Le décret liste de nouvelles déclarations remplacées par la DSN. Ainsi, vont être remplacées :

  • Les déclarations adressées à la CPAM, à l'URSSAF, à la CARSAT, à Pôle Emploi et aux organismes de retraite complémentaire et aux régimes spéciaux ;
  • Les formalités permettant l'alimentation du compte personnel de formation (CPF) ;
  • La déclaration des facteurs de risques professionnels (compte pénibilité) ;
  • Certaines déclarations fiscales (la déclaration relative à la CVAE et celle relative aux traitements, émoluments et salaires).


Les dates d'exigibilité des cotisations

Le décret refond les dates d'exigibilité des cotisations, qui seront versées à la même date que la transmission mensuelle de la DSN. Ainsi, la DSN est effectuée le mois suivant la période de travail au titre de laquelle les rémunérations sont dues au plus tard :

  • Le 5 de ce mois pour les entreprises d'au moins 50 salariés et dont la paie s'effectue au cours du même mois que la période de travail ;
  • Le 15 de ce mois dans les autres cas.

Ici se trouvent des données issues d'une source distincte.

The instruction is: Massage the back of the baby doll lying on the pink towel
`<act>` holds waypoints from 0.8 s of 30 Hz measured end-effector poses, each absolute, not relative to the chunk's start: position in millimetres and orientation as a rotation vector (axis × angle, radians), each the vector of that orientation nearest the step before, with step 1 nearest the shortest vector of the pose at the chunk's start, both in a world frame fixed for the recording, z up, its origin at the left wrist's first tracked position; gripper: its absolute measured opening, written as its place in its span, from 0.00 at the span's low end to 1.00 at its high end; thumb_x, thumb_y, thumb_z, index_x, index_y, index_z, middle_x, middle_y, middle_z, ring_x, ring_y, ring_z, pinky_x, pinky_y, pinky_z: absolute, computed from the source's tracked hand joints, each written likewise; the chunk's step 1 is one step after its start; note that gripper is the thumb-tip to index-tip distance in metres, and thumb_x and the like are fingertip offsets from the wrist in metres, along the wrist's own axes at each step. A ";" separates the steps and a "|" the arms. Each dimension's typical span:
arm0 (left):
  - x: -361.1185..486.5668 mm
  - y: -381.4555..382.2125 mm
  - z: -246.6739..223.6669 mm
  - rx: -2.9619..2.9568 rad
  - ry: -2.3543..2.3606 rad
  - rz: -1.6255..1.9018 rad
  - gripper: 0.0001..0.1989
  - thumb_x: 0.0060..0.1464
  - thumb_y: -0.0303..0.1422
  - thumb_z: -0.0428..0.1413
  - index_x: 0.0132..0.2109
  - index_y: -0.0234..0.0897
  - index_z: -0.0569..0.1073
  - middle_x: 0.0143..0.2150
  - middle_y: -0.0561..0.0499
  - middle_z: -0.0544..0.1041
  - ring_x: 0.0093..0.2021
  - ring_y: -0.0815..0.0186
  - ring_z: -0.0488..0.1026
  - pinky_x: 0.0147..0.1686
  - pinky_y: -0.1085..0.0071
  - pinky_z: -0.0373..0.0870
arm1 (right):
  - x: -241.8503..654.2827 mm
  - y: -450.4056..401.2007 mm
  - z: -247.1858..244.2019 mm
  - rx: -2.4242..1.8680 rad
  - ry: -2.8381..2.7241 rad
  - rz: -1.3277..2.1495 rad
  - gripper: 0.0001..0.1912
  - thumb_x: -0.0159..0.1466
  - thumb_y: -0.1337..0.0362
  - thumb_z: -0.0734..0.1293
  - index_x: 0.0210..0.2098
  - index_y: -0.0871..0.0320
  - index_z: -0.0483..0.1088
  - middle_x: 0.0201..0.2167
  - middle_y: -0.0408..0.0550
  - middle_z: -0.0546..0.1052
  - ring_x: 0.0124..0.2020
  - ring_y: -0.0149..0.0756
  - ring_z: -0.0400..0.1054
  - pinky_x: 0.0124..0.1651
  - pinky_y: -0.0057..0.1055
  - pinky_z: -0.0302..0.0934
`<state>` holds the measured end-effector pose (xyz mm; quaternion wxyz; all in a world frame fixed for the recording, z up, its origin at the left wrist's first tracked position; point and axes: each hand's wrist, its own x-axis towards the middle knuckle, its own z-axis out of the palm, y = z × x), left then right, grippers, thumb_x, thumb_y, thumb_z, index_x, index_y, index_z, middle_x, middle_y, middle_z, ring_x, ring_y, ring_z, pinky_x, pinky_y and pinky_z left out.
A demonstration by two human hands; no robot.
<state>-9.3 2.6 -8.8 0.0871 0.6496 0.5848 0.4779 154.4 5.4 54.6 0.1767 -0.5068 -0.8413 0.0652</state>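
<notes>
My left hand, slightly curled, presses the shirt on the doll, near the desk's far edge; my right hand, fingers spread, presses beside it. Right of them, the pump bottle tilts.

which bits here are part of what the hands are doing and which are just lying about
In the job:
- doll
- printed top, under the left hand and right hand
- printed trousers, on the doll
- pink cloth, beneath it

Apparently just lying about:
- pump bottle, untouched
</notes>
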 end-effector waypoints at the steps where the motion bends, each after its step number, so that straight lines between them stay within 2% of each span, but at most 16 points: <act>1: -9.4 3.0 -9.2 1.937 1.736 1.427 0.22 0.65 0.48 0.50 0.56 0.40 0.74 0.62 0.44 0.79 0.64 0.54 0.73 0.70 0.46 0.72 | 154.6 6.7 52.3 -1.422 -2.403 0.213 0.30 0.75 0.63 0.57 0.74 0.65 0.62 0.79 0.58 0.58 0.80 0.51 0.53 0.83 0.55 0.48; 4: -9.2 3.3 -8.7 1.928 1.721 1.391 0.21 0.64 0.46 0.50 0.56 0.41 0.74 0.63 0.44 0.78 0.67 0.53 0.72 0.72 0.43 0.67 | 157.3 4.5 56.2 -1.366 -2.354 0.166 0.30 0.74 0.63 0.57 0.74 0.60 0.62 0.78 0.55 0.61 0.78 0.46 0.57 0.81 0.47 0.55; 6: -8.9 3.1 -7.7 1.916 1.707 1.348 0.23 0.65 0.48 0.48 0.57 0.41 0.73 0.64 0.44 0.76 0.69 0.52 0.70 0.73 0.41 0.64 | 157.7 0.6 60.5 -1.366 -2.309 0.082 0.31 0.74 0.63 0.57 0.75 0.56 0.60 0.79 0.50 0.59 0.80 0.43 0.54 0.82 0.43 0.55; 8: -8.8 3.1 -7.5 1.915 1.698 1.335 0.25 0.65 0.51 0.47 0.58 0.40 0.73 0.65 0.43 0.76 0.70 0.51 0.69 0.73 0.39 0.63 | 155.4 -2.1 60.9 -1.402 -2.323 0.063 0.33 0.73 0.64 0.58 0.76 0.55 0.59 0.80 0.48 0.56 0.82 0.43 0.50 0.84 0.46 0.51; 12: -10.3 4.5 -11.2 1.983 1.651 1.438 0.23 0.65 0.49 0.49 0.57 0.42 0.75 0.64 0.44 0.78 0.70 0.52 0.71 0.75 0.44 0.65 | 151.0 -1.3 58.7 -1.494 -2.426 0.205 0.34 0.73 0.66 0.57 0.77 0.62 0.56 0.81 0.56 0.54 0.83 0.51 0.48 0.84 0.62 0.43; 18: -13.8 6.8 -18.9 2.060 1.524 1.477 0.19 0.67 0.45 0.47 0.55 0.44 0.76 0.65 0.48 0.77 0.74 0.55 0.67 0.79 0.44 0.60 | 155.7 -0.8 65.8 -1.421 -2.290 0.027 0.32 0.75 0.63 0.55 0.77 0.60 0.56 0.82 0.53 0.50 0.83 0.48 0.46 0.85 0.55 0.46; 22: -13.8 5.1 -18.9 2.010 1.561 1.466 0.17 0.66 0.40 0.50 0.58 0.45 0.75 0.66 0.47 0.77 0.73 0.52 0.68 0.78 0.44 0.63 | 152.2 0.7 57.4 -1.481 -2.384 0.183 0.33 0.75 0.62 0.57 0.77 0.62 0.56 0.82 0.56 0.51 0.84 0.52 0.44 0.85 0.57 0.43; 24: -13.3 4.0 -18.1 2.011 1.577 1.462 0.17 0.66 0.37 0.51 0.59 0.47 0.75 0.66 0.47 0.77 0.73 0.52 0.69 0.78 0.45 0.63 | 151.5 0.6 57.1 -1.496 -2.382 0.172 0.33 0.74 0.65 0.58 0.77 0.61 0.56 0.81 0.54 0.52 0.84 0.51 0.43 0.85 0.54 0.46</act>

Les entreprises de moins de 11 salariés pourront toujours payer trimestriellement leurs cotisations sociales


Les sanctions encourues en cas de non-respect de la DSN

Le décret distingue les sanctions applicables selon la gravité du manquement.

Une pénalité de 1,5 % du plafond mensuel de la Sécurité sociale par salarié (PMSS) s'appliquera pour chaque mois ou fraction de mois de retard par salarié, en cas de retard ou de défaut de transmission de la DSN dans les délais exigés ou en cas d'omission de salariés.

Elle est toutefois plafonnée à 150% du plafond mensuel de Sécurité sociale si le retard n'excède pas 5 jours, (ce plafonnement ne s'appliquant qu'une fois par an).

Une pénalité de 1% du plafond mensuel de la Sécurité sociale s'appliquera quand l'inexactitude des rémunérations déclarées a pour effet de minorer le montant des cotisations dues.

Les autres omissions ou inexactitudes feront encourir une pénalité égale au tiers des sanctions précédentes. Cette dernière ne sera toutefois pas applicable en cas de régularisation de l'employeur dans les 30 jours suivant la transmission de la déclaration portant les données omises ou inexactes.

Ce décret est entré en vigueur le 24 novembre 2016.